One intriguing observation from our study is that DRG sensory neurons are more severely affected than motor neurons in the KIF5A–synapsin Cre mice. However, KIF5A is clearly present in both spinal cord motor neurons and DRG sensory neurons by immunolocalization. Two possible mechanisms could explain the phenotypic difference between motor neurons and sensory neurons. First, it is possible that KIF5A excision by Cre recombinase primarily or preferentially occurs in DRG sensory neurons but not in spinal cord motor neurons. Second, sensory neurons could have a specialized axonal architecture that is more dependent upon KIF5A for normal functions, including NF transport. Support for this latter possibility comes from our observation (unpublished data) that the levels of KIF5A are considerably higher relative to KIF5B and KIF5C in the DRG than in other neuronal tissues (brain, spinal cord, and sciatic nerve) examined. Evidence from other knockout mice also supports the notion that sensory neurons might have cytoskeletal and transport differences relative to motor neurons. For example, although both NF-L and NF-M knockout mice showed profound axonal atrophy (reduction of axonal caliber) in both motor neurons and sensory neurons, loss of NF-H in mice had very little effect on axonal calibers of motor neurons but apparently inhibited the growth of the largest caliber axons of sensory neurons (Rao et al., 1998). Similarly, deleting BPAG1n/dystonin, a protein that may form cross-bridges between NFs and actin filaments or NFs and microtubules, resulted in rapid degeneration of sensory neurons but not motor neurons, presumably due to perturbed axonal architecture (Guo et al., 1995; Yang et al., 1996, 1999). Another recent study suggested the possibility of a preferential requirement for another conventional kinesin, KIF5C, in maintenance of motor neurons (Kanai et al., 2000).
Although it is formally possible that loss of KIF5A has an indirect effect on transport of NFs in sensory neurons, a direct role of KIF5A in NF transport better fits our, and others', data (Yabe et al., 1999; Wang et al., 2000).

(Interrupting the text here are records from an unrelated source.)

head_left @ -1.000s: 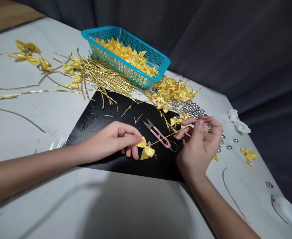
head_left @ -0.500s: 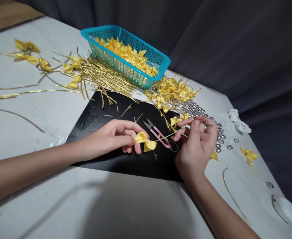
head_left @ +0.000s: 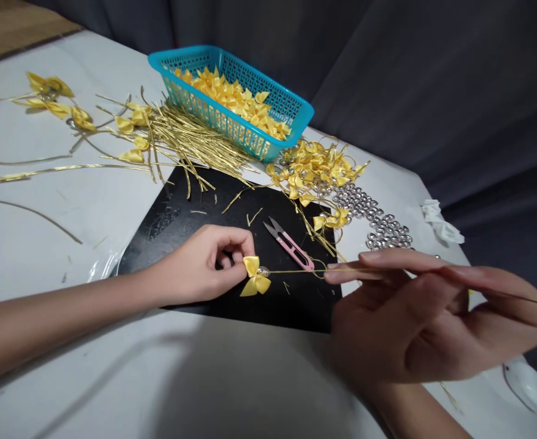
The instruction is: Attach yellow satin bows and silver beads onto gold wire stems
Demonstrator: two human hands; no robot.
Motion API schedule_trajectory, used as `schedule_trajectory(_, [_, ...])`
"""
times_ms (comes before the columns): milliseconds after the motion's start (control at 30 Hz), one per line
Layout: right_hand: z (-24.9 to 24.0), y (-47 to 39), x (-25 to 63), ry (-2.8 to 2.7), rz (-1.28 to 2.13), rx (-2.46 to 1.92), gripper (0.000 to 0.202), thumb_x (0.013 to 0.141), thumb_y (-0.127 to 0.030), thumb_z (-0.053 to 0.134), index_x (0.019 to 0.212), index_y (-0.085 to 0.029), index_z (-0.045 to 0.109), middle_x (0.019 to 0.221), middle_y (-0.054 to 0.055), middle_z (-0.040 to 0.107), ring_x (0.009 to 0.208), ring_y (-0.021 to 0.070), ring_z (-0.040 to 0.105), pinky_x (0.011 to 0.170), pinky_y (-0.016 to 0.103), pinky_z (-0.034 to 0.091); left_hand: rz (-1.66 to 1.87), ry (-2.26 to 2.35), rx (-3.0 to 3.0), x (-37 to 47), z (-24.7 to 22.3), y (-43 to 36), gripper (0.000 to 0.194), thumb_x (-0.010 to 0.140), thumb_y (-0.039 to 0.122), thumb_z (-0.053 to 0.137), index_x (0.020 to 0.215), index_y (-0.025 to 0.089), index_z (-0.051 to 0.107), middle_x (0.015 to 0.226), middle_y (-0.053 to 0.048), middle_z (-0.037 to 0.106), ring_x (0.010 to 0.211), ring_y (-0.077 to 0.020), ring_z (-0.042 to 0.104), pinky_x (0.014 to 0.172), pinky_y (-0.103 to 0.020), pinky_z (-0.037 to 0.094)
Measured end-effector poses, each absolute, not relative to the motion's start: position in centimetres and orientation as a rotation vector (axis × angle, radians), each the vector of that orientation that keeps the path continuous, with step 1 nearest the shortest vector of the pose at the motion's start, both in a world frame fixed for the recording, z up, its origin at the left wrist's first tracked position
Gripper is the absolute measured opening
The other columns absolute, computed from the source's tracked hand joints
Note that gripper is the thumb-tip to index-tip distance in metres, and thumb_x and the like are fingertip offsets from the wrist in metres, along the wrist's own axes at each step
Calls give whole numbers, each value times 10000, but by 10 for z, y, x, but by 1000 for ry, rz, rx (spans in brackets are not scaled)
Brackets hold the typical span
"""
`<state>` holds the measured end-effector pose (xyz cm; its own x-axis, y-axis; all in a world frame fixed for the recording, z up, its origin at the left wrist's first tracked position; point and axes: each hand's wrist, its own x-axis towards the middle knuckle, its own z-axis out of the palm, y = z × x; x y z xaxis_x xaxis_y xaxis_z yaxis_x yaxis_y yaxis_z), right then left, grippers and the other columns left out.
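Note:
My left hand (head_left: 213, 262) is closed in a pinch on a yellow ribbon bow (head_left: 255, 285), held over the black mat. A silver bead (head_left: 263, 272) sits against the bow's right side. From there a thin gold cord (head_left: 302, 271) runs taut to the right, across the fingers of my right hand (head_left: 415, 323). That hand grips the cord, and a stretch of it shows beyond the fingertips near the right edge. Beneath the cord, pink thread snips (head_left: 291, 247) lie on the black mat (head_left: 195, 198), with a loop of gold cord by their handle.
A blue basket (head_left: 305, 119) of yellow bows stands at the back. Before it lies a bundle of gold cords (head_left: 199, 140). Finished-looking bows (head_left: 318, 164) are heaped beside silver beads (head_left: 387, 231). More corded bows (head_left: 49, 85) lie left; a white object (head_left: 531, 390) sits at right.
My right hand has moved right and closer to the camera, drawing the cord straight. The bow has shifted slightly left and turned, and its silver bead now shows.

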<state>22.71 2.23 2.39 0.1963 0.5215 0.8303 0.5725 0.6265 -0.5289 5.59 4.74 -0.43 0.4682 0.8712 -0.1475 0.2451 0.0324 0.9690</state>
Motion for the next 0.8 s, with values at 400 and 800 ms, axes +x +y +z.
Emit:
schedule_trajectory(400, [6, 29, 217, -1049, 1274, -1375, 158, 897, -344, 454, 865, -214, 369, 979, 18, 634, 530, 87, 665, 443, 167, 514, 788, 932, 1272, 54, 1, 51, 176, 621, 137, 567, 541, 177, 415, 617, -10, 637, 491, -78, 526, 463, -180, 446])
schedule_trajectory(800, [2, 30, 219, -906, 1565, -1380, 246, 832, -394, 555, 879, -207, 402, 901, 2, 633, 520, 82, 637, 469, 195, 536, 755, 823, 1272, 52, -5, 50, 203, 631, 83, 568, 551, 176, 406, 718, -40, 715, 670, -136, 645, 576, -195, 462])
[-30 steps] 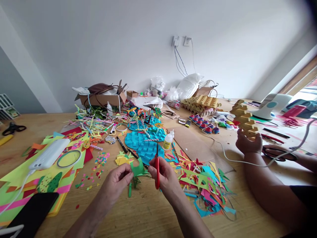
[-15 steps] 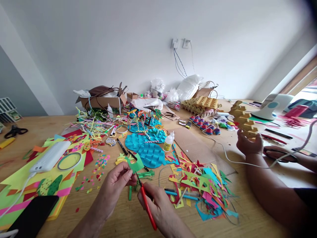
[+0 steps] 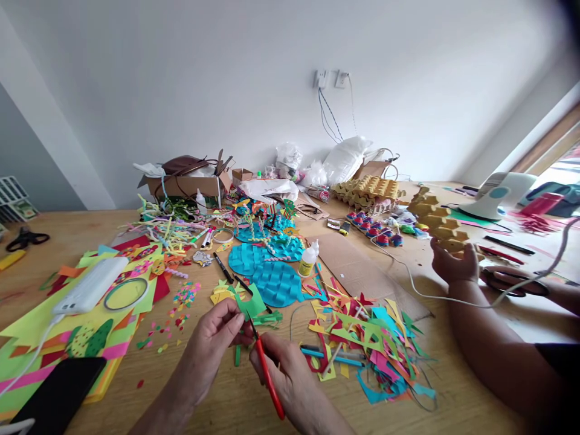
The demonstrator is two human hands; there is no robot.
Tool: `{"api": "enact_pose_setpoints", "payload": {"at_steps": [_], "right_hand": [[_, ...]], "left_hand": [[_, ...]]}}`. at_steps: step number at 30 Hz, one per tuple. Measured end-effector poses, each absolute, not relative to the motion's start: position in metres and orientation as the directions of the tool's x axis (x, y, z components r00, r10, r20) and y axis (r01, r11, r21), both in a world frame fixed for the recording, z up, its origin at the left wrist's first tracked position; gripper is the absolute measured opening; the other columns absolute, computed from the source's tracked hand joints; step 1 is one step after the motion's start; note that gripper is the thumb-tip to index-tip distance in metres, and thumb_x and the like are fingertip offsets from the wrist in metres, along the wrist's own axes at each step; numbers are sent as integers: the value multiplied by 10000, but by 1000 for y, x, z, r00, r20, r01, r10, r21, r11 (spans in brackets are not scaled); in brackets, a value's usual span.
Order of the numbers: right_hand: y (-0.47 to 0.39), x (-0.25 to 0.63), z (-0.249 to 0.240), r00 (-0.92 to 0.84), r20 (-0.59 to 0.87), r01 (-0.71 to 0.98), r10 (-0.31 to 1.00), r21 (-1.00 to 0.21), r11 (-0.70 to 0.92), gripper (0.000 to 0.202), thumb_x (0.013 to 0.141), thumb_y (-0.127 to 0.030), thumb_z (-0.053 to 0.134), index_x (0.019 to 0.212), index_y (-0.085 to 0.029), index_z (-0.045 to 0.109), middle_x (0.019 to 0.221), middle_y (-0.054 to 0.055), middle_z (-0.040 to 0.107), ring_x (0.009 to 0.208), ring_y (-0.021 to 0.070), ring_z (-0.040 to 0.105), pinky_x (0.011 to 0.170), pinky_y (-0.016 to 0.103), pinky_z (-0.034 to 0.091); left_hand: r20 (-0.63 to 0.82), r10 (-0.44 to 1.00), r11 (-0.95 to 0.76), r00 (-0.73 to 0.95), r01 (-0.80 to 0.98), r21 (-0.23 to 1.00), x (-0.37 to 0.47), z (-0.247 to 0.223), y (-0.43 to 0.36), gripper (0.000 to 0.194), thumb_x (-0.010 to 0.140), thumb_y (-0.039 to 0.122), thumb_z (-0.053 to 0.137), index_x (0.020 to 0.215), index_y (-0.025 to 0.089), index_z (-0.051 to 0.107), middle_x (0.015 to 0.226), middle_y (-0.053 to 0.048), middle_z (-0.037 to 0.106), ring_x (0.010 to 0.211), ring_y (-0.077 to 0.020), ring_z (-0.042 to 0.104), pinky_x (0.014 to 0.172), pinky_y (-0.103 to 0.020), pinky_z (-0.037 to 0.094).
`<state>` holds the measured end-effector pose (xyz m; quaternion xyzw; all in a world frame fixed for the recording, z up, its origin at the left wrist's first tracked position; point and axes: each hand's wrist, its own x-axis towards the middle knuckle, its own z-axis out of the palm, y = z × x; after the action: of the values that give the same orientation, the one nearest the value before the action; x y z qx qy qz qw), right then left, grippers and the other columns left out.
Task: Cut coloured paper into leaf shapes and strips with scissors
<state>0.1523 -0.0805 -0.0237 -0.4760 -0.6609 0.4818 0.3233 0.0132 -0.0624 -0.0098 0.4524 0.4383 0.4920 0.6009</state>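
Between its thumb and fingers my left hand [image 3: 222, 331] pinches a small green paper piece [image 3: 252, 301]. Red-handled scissors [image 3: 269, 377] are in my right hand [image 3: 287, 362], their blades pointing up at the lower edge of the green paper. Just beyond the paper lie blue, scale-patterned paper shapes [image 3: 275, 283] and a black marker [image 3: 223, 267]. A white glue bottle [image 3: 309, 260] with a yellow label stands to their right. Some green paper strips [image 3: 269, 318] lie behind my hands.
Colourful paper scraps [image 3: 376, 344] are heaped at right, beside flat cardboard [image 3: 362, 272]. Another person's hand [image 3: 455, 263] holds an egg carton strip [image 3: 437, 217]; that person's other hand has black scissors [image 3: 512, 282]. At left are a power bank [image 3: 93, 287] and a phone [image 3: 61, 396].
The green paper has tilted and shifted slightly right at the scissor blades. My right hand has moved slightly left. The other person's egg carton has tilted and shifted left.
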Motion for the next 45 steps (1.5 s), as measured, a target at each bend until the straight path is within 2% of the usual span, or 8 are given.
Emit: {"api": "enact_pose_setpoints", "payload": {"at_steps": [10, 16, 23, 31, 37, 45], "right_hand": [[-80, 151, -40, -323, -4, 296, 946, -950, 97, 254, 830, -259, 378, 588, -188, 348, 540, -49, 337, 524, 88, 341, 475, 206, 232], [-81, 152, -45, -309, 74, 322, 948, -930, 177, 313, 833, -316, 406, 557, -175, 365, 536, -50, 339, 518, 80, 309, 467, 194, 234], [-80, 151, -51, -297, 112, 331, 948, -919, 213, 315, 830, -309, 421, 550, -172, 379, 531, -53, 345, 506, 74, 309, 455, 186, 229], [-81, 150, -51, -315, 51, 348, 948, -923, 165, 304, 817, -305, 406, 549, -181, 338, 518, -54, 310, 505, 80, 292, 444, 195, 212], [-83, 152, -46, -371, -4, 301, 928, -946, 117, 282, 837, -298, 376, 580, -183, 367, 527, -51, 341, 511, 85, 328, 463, 199, 224], [-83, 153, -42, -404, -30, 266, 914, -960, 85, 264, 843, -281, 359, 599, -184, 382, 532, -53, 347, 511, 84, 335, 465, 200, 219]], "left_hand": [[-79, 988, 104, 135, -192, 976, 14, -12, -62, 146, 754, 269, 571, 656, 165, 545, 640, 9, 578, 646, -147, 553, 638, -288, 495], [-87, 986, 115, 144, -197, 974, 15, -12, -61, 149, 741, 283, 590, 659, 166, 549, 628, 14, 560, 638, -144, 553, 620, -271, 491], [-100, 982, 131, 161, -200, 971, 12, -13, -63, 147, 755, 281, 578, 664, 174, 536, 653, 10, 567, 660, -142, 553, 622, -255, 487], [-85, 986, 112, 141, -199, 974, 10, -17, -61, 143, 754, 280, 578, 667, 172, 544, 621, 36, 508, 635, -130, 548, 601, -241, 477], [-83, 983, 116, 164, -199, 973, 12, -17, -61, 164, 738, 292, 591, 645, 173, 527, 622, 31, 526, 632, -141, 560, 601, -256, 483], [-42, 995, 50, 92, -84, 995, 12, -21, -61, 193, 731, 321, 592, 627, 171, 529, 599, 31, 542, 599, -136, 553, 611, -276, 507]]}}
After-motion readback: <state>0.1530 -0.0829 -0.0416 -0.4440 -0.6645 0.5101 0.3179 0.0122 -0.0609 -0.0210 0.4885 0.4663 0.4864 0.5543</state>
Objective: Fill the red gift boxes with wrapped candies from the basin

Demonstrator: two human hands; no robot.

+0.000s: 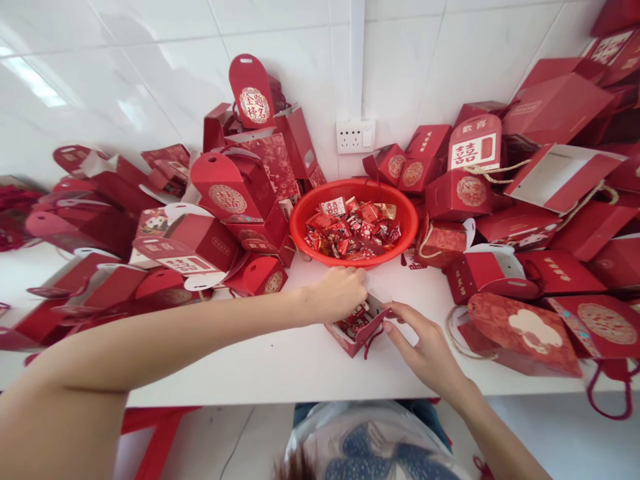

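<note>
A small red gift box (353, 345) lies open at the middle of the white table, with red-wrapped candies (356, 323) inside it. My right hand (423, 343) pinches the box's right-side flap between thumb and fingers. Over the far left part of the box, my left hand (343, 293) is closed with its fingers curled down; its fingertips and anything in them are hidden. A thin dark red cord hangs from the near right corner of the box. Just beyond my left hand stands a red plastic basket (296, 230) holding many wrapped sweets (353, 227).
Red gift boxes (233, 183) are stacked to the left of the basket. A larger heap of similar boxes (550, 267), some with rope handles, fills the right side. The white table (240, 367) meets a tiled wall with a socket (356, 137).
</note>
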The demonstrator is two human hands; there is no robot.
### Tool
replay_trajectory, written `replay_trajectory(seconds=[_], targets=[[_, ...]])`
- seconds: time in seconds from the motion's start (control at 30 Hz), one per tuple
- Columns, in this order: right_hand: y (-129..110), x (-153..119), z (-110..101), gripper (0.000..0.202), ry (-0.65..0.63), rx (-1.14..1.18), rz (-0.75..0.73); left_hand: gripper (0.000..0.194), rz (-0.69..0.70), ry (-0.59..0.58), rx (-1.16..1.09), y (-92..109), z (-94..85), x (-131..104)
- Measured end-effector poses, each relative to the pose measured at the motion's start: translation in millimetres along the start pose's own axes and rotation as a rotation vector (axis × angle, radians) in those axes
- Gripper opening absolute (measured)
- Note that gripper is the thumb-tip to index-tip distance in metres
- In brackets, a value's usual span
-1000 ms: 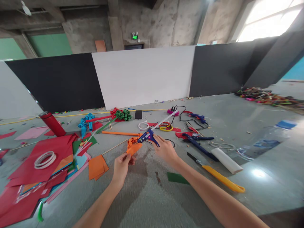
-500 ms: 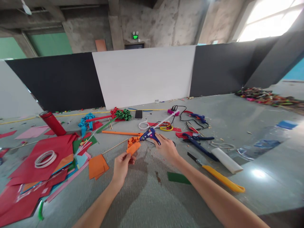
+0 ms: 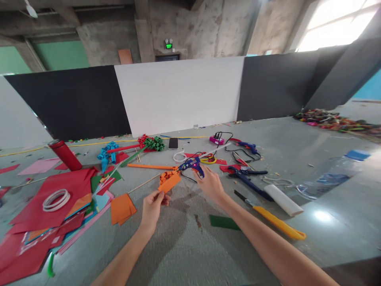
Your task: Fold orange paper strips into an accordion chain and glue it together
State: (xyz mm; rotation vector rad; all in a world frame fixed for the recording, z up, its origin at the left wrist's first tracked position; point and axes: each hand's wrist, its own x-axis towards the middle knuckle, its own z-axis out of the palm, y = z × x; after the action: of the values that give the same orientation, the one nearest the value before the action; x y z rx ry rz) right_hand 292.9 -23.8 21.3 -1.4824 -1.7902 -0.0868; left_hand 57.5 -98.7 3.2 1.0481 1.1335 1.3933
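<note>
My left hand (image 3: 153, 208) pinches a small orange paper piece (image 3: 170, 183) between thumb and fingers. Curled orange paper strips (image 3: 166, 177) show just behind that piece. In my right hand (image 3: 210, 183) is a blue glue gun (image 3: 192, 163), its nozzle pointing left, close to the far edge of the orange piece; whether they touch cannot be made out. A white glue stick (image 3: 218, 149) sticks out of the gun's back. An orange rolled stick (image 3: 149, 166) lies on the floor beyond my left hand.
Orange sheets (image 3: 122, 208) and a red paper stack (image 3: 64, 204) lie left, near a red bottle (image 3: 66, 155). At right are a yellow-handled knife (image 3: 275, 220), blue pliers (image 3: 253, 183), a white roll (image 3: 283, 200) and another glue gun (image 3: 248, 147). Green paper (image 3: 224, 222) lies near my right forearm.
The glue gun in my right hand has shifted right and a little up, and its angle has changed. The orange piece in my left hand has turned and shows more of its face.
</note>
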Motion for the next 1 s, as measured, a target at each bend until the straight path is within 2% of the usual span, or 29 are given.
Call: replay_trajectory(seconds=[0.13,0.27,0.67,1.0], targets=[[-2.3,4.0,-6.2,0.047,0.035,0.084,0.149,0.03,-0.012,0.02,-0.051,-3.0,-2.1,1.6],[-3.6,4.8,-10.2,0.05,0.086,0.131,0.171,0.033,-0.006,0.034,-0.092,-6.3,-5.1,4.5],[-7.2,-3.5,-12.7,0.023,0.187,0.238,-0.112,0.036,-0.039,0.046,-0.143,-9.7,-7.0,5.9],[-3.8,-3.9,-9.2,0.021,0.189,0.205,-0.173,0.035,-0.032,0.073,-0.141,-8.2,-6.2,6.2]])
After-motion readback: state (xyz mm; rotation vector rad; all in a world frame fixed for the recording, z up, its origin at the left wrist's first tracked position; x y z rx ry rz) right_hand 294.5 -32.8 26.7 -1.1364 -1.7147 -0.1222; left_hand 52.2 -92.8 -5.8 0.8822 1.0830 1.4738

In support of this view, our observation that fast axonal transport appears normal in KIF5A mutants suggests that changes in NF transport are not an indirect result of large defects in fast transport. How might a fast transport motor, kinesin-I, participate in slow axonal transport of NFs? A broadened peak of radiolabeled NF subunits during continued transport has been observed in various pulse-labeling experiments. It has been proposed that broadening of the transported wave of NFs reflects differential association and dissociation of individual NFs with their putative transport motor, i.e., the fastest moving NFs would represent those spending relatively more time in association with the motor, whereas the slowest moving NFs represent those that have dissociated from the motor for relatively longer periods (Lasek et al., 1992, 1993; Nixon, 1992, 1998a,b). Recently, axonal transport of an NF protein tagged with GFP has been directly observed in cultured nerve cells (Wang et al., 2000); the data led to the suggestion that the slow rate of slow axonal transport may be the result of rapid movements interrupted by prolonged pauses. Our data now provide a missing link, the identity of a motor that drives these movements. It is clear, however, that our data do not rule out the possibility that other motor proteins also participate in transport of NFs. Likely candidates include the other pair of conventional kinesins, KIF5B and KIF5C.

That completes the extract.